Well, I was definitely nervous about bringing Niall on a plane- my own anxiety about flying compounded with the thought of Niall screaming and everyone wanting to kill me was pretty overwhelming. But he was an angel! He cried for about 5 minutes right when we got on the plane (which didn't seem like we were getting off to a good start), but then I took a tip from my stepmom Donna which came in really handy. Apparently, babies get really bad ear pressure and they don't know how to pop it, so you're supposed to give them a bottle on the takeoff and landing to stimulate sucking (which pops their ears). It definitely worked. He slept the first half and was mr. smiley boy to everyone around us the second half on both flights. He and Elmo were extra safe by buckling in together...


So we were in Isle of Palms, South Carolina, which is just outside of Charleston. The weather was amazing every day so we were at the beach the entire time. Niall loved it. Maggie (Granny Bags) got him this beach cacoon so he didn't have to lay on a towel or in the pack n play (which is kind of heavy). It was perfect for keeping him entertained and for sleeping.


Now, just as I suspected, Niall inherited my vampire skin tone so I was lathering him up with sunblock about every 20 minutes and trying to keep him out of the sun. But the few times we ventured out from under the umbrella to go to the water, it was a lot of fun. Even though the water was freezing, we dipped his feet in and he was smiling the whole time. He loved watching the waves crash up on the shore. He was actually really focused and intense more than smiling, but you could tell he liked it.

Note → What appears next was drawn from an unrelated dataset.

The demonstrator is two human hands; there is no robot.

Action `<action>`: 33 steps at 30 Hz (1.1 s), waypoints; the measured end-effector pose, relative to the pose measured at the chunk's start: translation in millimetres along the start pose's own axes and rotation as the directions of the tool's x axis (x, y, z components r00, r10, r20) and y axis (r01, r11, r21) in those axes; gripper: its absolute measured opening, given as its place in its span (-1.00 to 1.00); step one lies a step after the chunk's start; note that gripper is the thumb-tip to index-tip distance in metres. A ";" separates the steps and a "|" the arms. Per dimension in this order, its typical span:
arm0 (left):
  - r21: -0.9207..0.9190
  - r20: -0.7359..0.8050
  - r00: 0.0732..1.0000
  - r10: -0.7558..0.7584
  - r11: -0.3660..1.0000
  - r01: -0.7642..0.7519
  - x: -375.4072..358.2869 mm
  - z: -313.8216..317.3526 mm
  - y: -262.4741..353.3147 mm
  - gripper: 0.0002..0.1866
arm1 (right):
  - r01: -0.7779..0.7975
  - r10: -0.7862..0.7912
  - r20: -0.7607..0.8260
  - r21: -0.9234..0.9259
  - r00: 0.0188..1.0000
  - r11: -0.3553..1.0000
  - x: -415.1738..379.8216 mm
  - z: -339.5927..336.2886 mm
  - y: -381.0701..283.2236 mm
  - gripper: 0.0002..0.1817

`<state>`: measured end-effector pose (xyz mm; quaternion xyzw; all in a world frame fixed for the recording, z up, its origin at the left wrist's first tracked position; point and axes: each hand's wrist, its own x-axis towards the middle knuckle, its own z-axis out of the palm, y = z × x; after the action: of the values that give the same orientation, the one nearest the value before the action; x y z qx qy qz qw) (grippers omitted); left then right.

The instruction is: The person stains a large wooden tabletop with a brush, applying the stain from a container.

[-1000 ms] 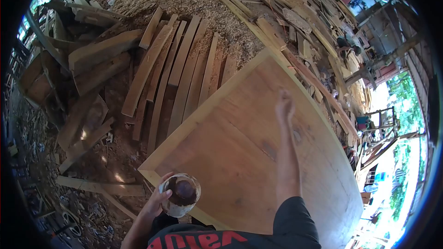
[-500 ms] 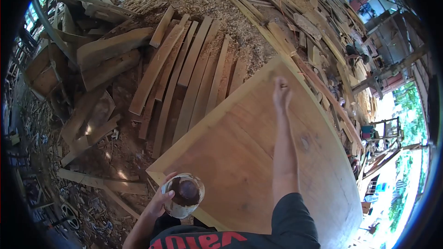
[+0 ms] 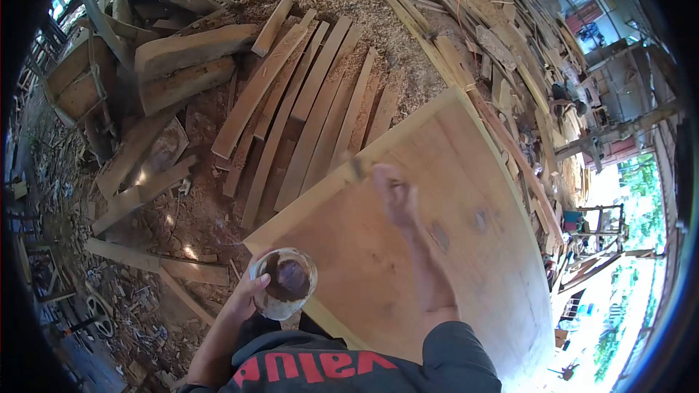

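Sawdust, loose planks (image 3: 306, 102) and offcuts are being seen all over the yard floor, with a large pale wooden panel (image 3: 466, 247) lying flat as the desk in front of the person.

A small jar (image 3: 284, 282) of dark brown liquid is being held by the left hand (image 3: 246, 304), fingers wrapped round its side, just over the panel's near corner. The right hand (image 3: 397, 196) is being extended over the panel near its left edge; it is blurred, something small and dark is being shown at its tip by the edge (image 3: 358, 167), and whether the fingers are closed on it cannot be told.

The panel's long axis is running away from the person toward the upper right. The jar is lying below and to the left of the right hand, well apart from it, so the left hand is the nearer one to the jar, the right the nearer one to the panel's edge.

Against the earlier frame, the right hand is being found lower and further left, off the far corner and closer to the body. The jar is being kept in much the same place.
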<state>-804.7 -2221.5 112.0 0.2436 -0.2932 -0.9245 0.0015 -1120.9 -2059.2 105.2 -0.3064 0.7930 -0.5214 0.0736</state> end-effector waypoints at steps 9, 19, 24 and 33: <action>-0.003 -0.116 0.986 0.121 0.993 -0.122 -23.2 -30.7 20.4 -0.31 | -0.056 0.099 -0.033 0.637 0.995 0.769 -60.6 63.2 32.7 -0.83; -0.002 -0.202 0.951 0.233 0.971 -0.238 -30.6 -73.4 48.0 -0.50 | -0.277 -0.077 -0.412 -0.728 0.908 0.628 -81.3 -26.2 -5.9 -0.77; -0.027 -0.213 0.951 0.225 0.971 -0.236 -25.1 -86.7 51.9 -0.52 | -0.190 0.204 -0.043 -0.590 0.978 0.785 -131.5 54.7 -62.6 -0.88; -0.008 -0.135 0.916 0.378 0.924 -0.382 -15.9 -76.8 87.5 -0.51 | -0.216 0.103 -0.348 -0.303 0.932 0.928 -142.3 42.9 -71.0 -0.82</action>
<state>-768.4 -2333.2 112.2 0.2422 -0.3181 -0.8935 0.2045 -959.1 -2031.7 119.1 -0.1576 0.8940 -0.4137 -0.0692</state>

I think the fresh air definitely knocked him out. He slept from 9 til 7 every night until the very last night. I think he knew that vacation was over and he was rebelling. We set up his pack n play on the balcony during the day and he loved napping out there with the breeze coming through. I think he's overwhelmed with the world outside. I was starting to get cabin fever, myself, but it was just too cold to take him outside for long periods of time until the last few weeks.

He absolutely loves having his feet exposed. He wiggles his toes all around and grabs them now. He had socks on from the day he was born so he probably didn't even know that he had feet. I'm so excited to start spending time outside with him, but I'm very nervous about him getting sunburned. If he's anything like his mom, he'll have handprint burns from where I missed a spot.